第四幕、御三家の幕引
 そして、結局平然と話を続ける……。残りのジュースを飲みながら、ちらちらとトイレの方向を見て、桐椰くんが帰ってくるのを待つ。早く帰ってきてくれないと、ストッパーのない二人の会話がどうなるか分かったもんじゃない。


「そうなると、鶴羽が出てきた理由が分からないよね。そのまま鳥澤にやらせればよかったのに」

「鳥澤にそこまでの度胸がないことくらい分かったんだろう。もしくは、裏の裏ときて、鶴羽を隠れ蓑に鹿島が動いているか」

「鹿島が桜坂に、自分が協力してる側に過ぎないって言ったのは嘘ってことだよね。その嘘を吐いたところで、俺達のリンチか桜坂の拉致、どっちかがやりやすくなると思う?」

「ならないだろうな。さすがの桜坂も、鹿島が協力者に過ぎないのであれば恐るるに足らず、などという安直な思考はしないことは分かっているだろう」


 そして突然挟まれる私への罵倒……。ツッコミを入れるべきなのか悩んだ。


「ということは、鹿島が嘘を吐く理由がないから、鹿島が協力してる側だっていうのは本当な気がするんだよね。だったらやっぱり、鳥澤の一件でわざわざ鶴羽が顔を出した理由がない」

「使う人間がいなかったで済む話とは言えないか」

「言えなくはない、けど人を使って裏でコソコソやってた割には、結構あっさり表に出てきたなって印象。やっぱり鹿島が糸を引きながら見物を決め込んでたってほうがしっくりくるけど……」


 動機がなぁ、と松隆くんは顔をしかめた。その渋い顔のままコーヒーを(すす)る。そこで桐椰くんが戻ってきて「何の話?」「結局鹿島は黒幕ぶるのが役目だったわけだから、鶴羽はそのまま鹿島の陰に隠れてればよかったのになんでわざわざ出てきたんだろうなって」と推理に合流する。

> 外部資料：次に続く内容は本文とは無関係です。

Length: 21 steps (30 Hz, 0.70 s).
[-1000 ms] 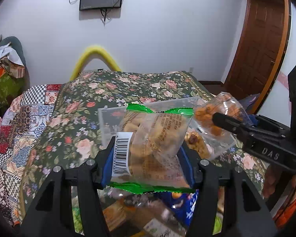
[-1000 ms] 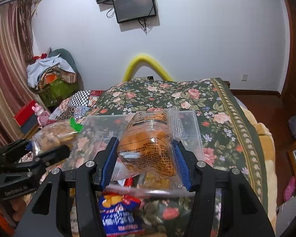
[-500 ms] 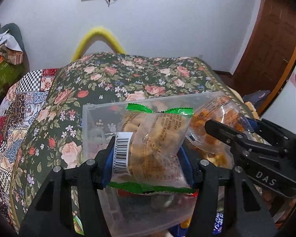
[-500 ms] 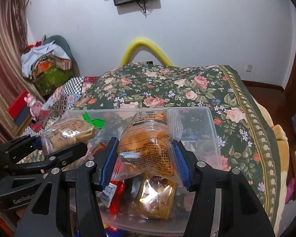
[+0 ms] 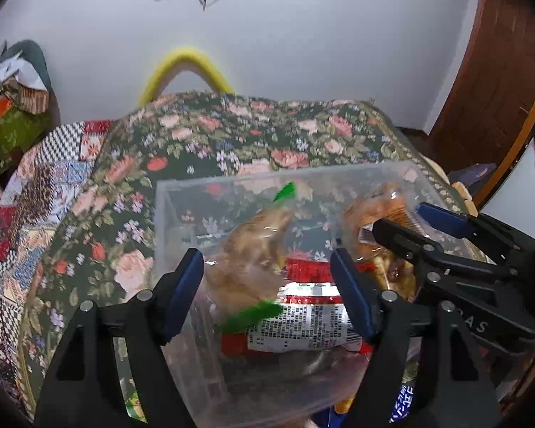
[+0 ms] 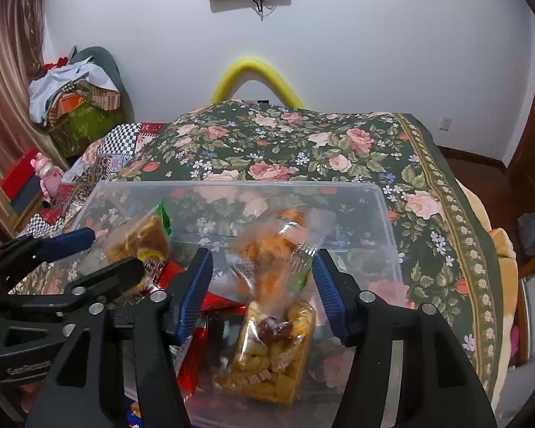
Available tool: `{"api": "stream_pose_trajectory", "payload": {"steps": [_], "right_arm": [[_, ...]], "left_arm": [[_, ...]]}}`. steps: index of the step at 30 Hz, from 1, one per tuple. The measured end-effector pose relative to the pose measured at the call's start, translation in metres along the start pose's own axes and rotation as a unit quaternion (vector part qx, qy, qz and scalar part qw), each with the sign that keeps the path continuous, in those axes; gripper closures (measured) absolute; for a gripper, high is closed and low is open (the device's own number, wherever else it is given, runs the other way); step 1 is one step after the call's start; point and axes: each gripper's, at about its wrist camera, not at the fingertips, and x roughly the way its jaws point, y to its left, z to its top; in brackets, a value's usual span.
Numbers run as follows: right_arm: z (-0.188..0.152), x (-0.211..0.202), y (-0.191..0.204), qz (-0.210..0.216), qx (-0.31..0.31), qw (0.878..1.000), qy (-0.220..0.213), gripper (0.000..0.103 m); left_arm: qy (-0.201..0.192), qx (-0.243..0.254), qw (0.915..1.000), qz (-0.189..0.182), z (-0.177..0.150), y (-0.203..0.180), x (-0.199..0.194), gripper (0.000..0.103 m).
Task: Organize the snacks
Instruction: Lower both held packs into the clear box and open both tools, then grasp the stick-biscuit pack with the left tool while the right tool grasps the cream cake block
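Jaws, left gripper (image 5: 267, 287): spread and opening, blue ribbed pads clear of the green-edged biscuit packet (image 5: 253, 249) between them. The packet is blurred and tilted inside the clear plastic storage box (image 5: 182, 192), its long axis running from near-left up toward the far right, one green crimped end raised toward the back wall. It lies over a red-and-white foil packet (image 5: 303, 315), printed label face up, set crosswise in the box.

Jaws, right gripper (image 6: 264, 287): parted and opening, pads free of the orange snack bag (image 6: 278, 253) between them. The bag is clear crinkled film, blurred, roughly upright, with its long axis leaning away toward the far wall. Beneath it stands a clear bag of yellow puffed snacks (image 6: 271, 353), long axis pointing away from the camera. Just left of that bag, a red wrapper (image 6: 192, 353) lies beside it.

Box: rectangular, transparent, thin-walled, with rounded corners, set on the floral bedspread (image 6: 303, 149), dark green with pink roses. Behind the bed, a yellow foam arch (image 6: 255, 71) rises against the white wall.
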Motion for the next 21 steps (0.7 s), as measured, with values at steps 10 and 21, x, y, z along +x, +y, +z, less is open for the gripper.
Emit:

「ああ、鳥澤の件で派手に出てきたんだもんな。って考えると、やっぱ鹿島のほうが黒幕?」

「って考えたくなるし、実際、八橋家の許嫁に関しては鹿島のほうが当事者なんだけど、ただ、鹿島がそういうふうに他人を逆恨みする人間には見えないんだよな。それこそ遼から聞いてる限り」

「あー、うん、そうなんだよな」


 うーん、と困ったように桐椰くんは髪をくしゃくしゃと乱暴に混ぜた。確かに、桐椰くんが以前話していた、副会長としての立場から鹿島くんを見た感想は、要は“至極まともで有能な人だ”ということだった。